═════ SOURCE INFORMATION

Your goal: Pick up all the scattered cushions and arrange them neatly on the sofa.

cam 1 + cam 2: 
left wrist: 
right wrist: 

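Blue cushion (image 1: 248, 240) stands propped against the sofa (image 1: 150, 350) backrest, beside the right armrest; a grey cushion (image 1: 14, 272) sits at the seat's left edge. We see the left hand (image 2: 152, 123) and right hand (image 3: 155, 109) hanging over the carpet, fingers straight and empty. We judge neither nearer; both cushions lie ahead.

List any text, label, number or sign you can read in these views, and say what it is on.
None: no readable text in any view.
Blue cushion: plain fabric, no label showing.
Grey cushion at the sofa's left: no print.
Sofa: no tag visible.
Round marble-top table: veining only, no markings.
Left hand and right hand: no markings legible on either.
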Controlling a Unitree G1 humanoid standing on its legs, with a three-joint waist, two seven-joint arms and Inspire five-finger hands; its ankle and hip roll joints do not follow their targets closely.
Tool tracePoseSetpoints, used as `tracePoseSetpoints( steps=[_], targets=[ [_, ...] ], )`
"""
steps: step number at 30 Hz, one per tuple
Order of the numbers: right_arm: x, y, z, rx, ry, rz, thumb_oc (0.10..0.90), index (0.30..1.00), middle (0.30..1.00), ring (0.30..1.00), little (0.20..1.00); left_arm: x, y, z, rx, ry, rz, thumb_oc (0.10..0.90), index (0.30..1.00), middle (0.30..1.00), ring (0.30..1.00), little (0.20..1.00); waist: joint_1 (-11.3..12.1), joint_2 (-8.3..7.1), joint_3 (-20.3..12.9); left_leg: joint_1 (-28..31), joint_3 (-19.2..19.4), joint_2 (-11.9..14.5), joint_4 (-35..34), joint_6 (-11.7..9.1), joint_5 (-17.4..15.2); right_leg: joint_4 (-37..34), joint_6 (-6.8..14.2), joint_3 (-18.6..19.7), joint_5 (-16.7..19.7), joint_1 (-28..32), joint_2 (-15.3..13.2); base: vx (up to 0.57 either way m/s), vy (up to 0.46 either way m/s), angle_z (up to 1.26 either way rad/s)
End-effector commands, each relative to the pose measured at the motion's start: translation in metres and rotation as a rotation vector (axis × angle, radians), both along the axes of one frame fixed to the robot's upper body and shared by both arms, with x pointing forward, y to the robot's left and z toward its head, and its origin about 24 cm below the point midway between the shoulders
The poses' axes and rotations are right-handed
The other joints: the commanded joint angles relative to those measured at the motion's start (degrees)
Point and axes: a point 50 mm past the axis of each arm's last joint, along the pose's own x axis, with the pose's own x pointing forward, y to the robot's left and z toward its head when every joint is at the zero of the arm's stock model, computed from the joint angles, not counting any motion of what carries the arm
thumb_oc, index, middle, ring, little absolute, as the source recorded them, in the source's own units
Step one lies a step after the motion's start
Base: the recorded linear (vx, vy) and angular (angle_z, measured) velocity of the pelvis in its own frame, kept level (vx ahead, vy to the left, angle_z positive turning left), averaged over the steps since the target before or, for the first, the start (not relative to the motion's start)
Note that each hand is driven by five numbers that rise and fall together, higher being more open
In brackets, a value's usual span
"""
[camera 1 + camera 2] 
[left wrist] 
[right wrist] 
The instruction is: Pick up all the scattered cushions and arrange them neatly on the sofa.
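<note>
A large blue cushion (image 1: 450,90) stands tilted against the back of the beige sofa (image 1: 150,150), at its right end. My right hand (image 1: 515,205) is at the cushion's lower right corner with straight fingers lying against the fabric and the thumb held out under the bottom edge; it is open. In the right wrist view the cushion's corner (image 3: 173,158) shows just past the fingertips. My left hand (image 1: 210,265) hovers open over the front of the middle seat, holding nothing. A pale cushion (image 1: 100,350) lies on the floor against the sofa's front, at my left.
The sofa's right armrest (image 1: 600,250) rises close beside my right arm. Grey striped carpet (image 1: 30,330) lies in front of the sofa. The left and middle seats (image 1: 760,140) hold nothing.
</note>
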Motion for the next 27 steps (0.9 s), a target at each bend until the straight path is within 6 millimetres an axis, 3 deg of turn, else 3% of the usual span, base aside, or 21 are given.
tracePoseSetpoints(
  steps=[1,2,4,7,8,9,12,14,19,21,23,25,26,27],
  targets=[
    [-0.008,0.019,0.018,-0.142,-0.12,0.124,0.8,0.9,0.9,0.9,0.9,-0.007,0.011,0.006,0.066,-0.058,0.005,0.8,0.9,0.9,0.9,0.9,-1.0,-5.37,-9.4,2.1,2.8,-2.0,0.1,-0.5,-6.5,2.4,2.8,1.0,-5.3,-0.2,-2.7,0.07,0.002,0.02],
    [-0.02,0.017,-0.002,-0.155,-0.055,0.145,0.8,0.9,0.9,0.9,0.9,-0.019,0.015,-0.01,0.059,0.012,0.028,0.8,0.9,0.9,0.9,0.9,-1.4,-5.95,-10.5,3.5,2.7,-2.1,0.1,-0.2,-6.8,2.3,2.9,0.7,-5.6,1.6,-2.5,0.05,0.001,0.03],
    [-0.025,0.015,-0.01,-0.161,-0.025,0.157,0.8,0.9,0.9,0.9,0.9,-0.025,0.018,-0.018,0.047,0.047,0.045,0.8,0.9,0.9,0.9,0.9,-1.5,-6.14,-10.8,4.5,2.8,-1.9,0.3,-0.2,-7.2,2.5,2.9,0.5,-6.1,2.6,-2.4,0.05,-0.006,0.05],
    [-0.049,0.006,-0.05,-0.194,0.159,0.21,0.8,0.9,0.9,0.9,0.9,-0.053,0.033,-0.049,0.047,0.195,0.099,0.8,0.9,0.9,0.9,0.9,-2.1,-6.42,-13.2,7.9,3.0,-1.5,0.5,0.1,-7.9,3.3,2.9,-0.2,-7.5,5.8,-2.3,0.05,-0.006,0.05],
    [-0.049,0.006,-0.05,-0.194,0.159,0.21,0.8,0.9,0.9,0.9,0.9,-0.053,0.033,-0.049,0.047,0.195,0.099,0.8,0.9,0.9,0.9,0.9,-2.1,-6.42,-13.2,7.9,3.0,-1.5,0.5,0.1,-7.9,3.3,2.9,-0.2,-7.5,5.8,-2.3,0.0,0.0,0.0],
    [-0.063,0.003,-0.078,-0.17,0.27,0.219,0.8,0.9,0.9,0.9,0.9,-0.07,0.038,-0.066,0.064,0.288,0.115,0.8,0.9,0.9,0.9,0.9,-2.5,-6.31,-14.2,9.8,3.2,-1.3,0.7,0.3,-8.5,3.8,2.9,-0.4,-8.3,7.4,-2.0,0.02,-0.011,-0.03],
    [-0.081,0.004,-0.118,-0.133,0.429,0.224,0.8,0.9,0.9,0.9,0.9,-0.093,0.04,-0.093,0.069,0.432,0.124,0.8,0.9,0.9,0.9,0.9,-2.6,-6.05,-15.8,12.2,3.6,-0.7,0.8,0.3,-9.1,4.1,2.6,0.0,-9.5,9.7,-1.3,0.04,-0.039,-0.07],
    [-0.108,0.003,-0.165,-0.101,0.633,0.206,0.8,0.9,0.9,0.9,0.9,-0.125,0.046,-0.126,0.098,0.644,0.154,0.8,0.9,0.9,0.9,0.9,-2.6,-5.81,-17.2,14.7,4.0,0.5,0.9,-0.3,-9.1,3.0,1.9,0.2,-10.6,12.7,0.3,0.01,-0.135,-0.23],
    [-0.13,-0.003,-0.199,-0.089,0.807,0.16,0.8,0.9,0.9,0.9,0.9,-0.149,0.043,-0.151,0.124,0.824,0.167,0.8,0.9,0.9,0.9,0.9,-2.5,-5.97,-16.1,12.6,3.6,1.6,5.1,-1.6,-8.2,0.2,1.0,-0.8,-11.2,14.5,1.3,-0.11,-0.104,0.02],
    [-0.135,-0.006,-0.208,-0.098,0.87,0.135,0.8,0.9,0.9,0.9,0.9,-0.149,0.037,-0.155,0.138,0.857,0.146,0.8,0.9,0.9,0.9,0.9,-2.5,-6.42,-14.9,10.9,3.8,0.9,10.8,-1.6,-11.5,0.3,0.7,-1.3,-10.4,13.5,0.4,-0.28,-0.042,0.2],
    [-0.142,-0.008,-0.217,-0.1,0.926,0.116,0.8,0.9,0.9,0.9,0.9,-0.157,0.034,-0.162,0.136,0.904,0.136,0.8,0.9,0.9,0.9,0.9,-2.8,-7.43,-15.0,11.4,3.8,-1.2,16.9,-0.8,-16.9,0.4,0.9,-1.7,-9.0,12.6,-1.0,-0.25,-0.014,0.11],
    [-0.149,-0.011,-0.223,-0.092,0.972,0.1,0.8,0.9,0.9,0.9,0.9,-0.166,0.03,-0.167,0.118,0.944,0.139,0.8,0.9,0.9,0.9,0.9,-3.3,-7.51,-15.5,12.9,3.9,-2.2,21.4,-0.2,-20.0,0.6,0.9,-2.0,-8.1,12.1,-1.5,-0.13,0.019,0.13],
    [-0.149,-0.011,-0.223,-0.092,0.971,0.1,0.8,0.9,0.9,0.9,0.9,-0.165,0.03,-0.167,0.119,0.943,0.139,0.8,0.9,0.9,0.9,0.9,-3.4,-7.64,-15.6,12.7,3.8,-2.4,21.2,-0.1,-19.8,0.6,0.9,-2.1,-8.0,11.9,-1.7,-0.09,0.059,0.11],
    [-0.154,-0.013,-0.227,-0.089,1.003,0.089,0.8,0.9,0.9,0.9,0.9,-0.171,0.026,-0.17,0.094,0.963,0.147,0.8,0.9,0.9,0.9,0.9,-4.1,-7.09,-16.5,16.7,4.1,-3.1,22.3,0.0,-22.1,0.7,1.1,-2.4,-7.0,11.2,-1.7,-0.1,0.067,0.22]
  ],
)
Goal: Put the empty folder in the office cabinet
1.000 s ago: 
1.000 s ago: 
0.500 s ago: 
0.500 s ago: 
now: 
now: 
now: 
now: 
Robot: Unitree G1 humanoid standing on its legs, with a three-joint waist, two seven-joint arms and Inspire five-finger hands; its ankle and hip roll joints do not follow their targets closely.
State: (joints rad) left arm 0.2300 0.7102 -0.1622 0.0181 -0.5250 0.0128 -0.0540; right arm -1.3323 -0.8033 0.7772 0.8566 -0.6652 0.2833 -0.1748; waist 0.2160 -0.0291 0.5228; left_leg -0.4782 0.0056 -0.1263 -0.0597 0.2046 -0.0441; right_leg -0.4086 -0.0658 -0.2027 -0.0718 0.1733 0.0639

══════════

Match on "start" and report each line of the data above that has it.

__THE ANSWER__
End-effector commands, each relative to the pose measured at the motion's start: translation in metres and rotation as a rotation vector (axis × angle, radians), both along the axes of one frame fixed to the robot's upper body and shared by both arms, with x pointing forward, y to the robot's left and z toward its head, and its origin about 24 cm below the point midway between the shoulders
The other joints: the commanded joint angles relative to those measured at the motion's start (degrees)
Step one lies a step after the motion's start
Base: the recorded linear (vx, vy) and angular (angle_z, measured) velocity of the pelvis in its own frame, kept level (vx ahead, vy to the left, angle_z positive turning left), averaged over the steps since the target before or, for the first, the start (not relative to the motion's start)

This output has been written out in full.